Ma questo gruppo di ribelli non si fermerà. Il finale, devo ammettervi, mi ha spiazzato. Non so cosa mi aspettassi, sicuramente non un banale “e vissero tutti felici e contenti”, ma speravo di non dover chiudere il romanzo con l’amaro in bocca come invece è successo. Non vi dico più nulla per evitare di anticiparvi troppo della trama.
Entrando nella struttura della narrazione, so che molti non riescono a trovarsi bene con uno stile come quello di Cavalli, in cui non c’è interruzione tra pensiero e dialogo, le pagine sono un continuo fiume di parole, fitte e serrate, ma credo che l’originalità e lo spessore di “Nuovissimo Testamento” debbano far crollare questa resistenza.

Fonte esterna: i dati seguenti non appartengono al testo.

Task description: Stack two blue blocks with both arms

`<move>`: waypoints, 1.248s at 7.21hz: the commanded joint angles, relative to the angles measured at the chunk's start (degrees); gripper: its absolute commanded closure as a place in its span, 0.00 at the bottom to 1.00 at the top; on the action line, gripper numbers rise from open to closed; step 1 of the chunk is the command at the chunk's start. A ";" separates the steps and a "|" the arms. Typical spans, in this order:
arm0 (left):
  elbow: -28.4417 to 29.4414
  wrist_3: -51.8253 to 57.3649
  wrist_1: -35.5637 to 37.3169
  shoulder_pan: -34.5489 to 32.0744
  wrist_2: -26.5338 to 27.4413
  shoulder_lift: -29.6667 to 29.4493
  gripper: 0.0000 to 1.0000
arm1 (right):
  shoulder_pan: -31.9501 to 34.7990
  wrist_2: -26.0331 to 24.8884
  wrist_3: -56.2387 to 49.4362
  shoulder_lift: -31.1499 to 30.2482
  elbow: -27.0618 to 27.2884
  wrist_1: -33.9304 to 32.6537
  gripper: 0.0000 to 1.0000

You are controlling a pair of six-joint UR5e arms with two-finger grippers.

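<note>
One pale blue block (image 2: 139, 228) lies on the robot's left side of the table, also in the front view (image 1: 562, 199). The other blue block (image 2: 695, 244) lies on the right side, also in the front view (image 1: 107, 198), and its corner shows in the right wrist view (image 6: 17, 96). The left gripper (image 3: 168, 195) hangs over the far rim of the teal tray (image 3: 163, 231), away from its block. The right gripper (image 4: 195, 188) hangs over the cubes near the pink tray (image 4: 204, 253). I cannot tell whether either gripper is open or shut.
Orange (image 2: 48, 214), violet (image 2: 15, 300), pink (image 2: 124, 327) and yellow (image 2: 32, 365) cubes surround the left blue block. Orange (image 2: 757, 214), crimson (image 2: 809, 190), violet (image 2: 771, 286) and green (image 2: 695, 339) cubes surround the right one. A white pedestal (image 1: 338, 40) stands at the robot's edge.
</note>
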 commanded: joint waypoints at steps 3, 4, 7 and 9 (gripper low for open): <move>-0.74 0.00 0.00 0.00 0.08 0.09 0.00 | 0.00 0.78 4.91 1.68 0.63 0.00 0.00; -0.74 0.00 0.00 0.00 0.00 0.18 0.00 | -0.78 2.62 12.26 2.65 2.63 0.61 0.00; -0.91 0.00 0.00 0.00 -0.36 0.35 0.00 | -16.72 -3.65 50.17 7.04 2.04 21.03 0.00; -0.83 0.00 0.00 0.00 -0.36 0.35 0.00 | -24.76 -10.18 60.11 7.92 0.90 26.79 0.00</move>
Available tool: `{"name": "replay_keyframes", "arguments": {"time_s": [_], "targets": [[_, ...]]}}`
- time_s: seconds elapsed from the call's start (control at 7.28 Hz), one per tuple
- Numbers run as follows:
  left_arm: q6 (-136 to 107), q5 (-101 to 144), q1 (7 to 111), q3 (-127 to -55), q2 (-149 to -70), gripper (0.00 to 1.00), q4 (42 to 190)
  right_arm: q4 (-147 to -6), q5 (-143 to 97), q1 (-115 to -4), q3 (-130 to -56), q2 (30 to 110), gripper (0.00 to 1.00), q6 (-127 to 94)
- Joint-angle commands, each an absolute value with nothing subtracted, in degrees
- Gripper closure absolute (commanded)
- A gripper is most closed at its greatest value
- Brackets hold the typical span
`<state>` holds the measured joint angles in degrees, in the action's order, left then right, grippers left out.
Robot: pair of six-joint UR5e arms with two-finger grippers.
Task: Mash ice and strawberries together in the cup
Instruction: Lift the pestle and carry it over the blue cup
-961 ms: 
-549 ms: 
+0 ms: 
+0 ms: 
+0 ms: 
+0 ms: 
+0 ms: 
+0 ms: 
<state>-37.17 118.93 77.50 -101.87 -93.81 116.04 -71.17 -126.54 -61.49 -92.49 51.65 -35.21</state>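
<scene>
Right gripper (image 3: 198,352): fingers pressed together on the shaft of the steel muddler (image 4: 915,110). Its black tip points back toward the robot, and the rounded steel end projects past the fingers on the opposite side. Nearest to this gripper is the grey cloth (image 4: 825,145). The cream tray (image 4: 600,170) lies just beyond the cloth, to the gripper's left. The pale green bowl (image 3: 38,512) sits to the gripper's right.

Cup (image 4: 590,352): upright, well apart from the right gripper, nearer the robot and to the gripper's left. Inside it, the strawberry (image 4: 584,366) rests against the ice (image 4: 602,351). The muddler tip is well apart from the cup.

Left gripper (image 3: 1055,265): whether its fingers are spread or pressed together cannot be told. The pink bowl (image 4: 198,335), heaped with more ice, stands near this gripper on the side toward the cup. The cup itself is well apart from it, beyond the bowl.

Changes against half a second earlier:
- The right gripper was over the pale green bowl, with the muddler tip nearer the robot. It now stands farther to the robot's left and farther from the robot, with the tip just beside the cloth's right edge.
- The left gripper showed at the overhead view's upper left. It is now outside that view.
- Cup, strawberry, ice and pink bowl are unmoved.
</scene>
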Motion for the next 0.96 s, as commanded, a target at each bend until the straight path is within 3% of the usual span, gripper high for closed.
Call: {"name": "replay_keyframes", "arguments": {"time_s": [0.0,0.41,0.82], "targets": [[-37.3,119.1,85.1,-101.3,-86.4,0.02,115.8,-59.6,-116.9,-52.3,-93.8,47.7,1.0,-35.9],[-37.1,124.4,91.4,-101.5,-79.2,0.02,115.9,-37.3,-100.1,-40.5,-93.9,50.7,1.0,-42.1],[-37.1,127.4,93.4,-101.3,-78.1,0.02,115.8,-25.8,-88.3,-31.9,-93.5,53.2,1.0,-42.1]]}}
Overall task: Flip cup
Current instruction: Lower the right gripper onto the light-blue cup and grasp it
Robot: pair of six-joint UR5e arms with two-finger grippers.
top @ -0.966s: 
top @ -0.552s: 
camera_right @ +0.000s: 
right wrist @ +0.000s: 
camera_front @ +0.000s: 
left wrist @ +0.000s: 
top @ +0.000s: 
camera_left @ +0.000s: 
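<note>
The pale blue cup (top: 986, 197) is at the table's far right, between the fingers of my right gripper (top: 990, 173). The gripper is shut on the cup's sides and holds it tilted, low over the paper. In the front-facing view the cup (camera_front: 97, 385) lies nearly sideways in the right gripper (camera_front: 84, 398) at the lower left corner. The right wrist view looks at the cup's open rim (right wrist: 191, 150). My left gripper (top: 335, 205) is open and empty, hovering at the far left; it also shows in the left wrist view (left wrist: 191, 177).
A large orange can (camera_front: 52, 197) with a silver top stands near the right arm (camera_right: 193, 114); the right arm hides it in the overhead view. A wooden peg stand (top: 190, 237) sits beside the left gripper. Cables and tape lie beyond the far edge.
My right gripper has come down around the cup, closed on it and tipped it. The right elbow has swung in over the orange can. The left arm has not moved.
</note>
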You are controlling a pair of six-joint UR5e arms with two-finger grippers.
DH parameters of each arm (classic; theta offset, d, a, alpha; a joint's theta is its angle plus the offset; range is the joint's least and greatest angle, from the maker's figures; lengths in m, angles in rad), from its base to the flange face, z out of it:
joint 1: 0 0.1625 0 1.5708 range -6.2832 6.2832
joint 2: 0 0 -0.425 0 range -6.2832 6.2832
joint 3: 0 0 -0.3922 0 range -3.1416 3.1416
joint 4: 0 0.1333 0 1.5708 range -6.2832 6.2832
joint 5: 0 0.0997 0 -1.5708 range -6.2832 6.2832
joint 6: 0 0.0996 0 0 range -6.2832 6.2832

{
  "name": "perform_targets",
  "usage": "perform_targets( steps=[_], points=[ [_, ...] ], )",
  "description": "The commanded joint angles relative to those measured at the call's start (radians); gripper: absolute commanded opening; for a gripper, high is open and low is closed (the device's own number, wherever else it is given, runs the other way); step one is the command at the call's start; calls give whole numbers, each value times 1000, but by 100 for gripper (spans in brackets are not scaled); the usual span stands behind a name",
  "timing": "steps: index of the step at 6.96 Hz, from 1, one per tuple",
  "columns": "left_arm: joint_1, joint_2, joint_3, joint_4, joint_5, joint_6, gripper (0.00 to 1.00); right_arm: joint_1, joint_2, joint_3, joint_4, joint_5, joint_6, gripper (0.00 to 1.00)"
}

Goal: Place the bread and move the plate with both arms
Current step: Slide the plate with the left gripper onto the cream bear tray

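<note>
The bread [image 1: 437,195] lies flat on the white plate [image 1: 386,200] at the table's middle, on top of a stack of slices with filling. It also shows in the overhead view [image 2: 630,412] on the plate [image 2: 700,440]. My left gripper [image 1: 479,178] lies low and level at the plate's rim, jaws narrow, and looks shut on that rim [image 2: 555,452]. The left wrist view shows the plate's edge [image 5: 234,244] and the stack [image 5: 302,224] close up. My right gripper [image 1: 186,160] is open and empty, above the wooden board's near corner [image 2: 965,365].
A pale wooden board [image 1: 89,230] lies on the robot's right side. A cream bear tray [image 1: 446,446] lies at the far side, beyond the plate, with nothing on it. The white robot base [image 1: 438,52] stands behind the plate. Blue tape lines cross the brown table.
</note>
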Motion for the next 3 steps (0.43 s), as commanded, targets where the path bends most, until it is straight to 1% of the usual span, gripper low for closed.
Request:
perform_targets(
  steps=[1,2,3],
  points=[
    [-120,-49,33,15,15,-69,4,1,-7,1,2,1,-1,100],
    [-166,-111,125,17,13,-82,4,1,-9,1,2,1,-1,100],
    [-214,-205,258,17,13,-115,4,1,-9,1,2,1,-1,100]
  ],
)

Magari all’inizio si avrà un po’ di difficoltà a entrare nel ritmo, ma una volta ingranato si avrà voglia di sapere cosa succederà ai protagonisti della storia e di continuare a ragionare insieme all’autore su concetti così importanti.
Giulio Cavalli ci parla di “vaccini” e di “empatia” probabilmente nel momento storico perfetto, in un periodo in cui abbiamo abusato di questi termini senza interrogarci più di tanto. La sua è una visione estrema che spaventa, ma che allo stesso tempo mette tutto nella giusta prospettiva. Senza edulcorare nulla, senza tratteggiare supereroi, solo esseri umani, nelle loro imperfezioni e nelle loro sfaccettature.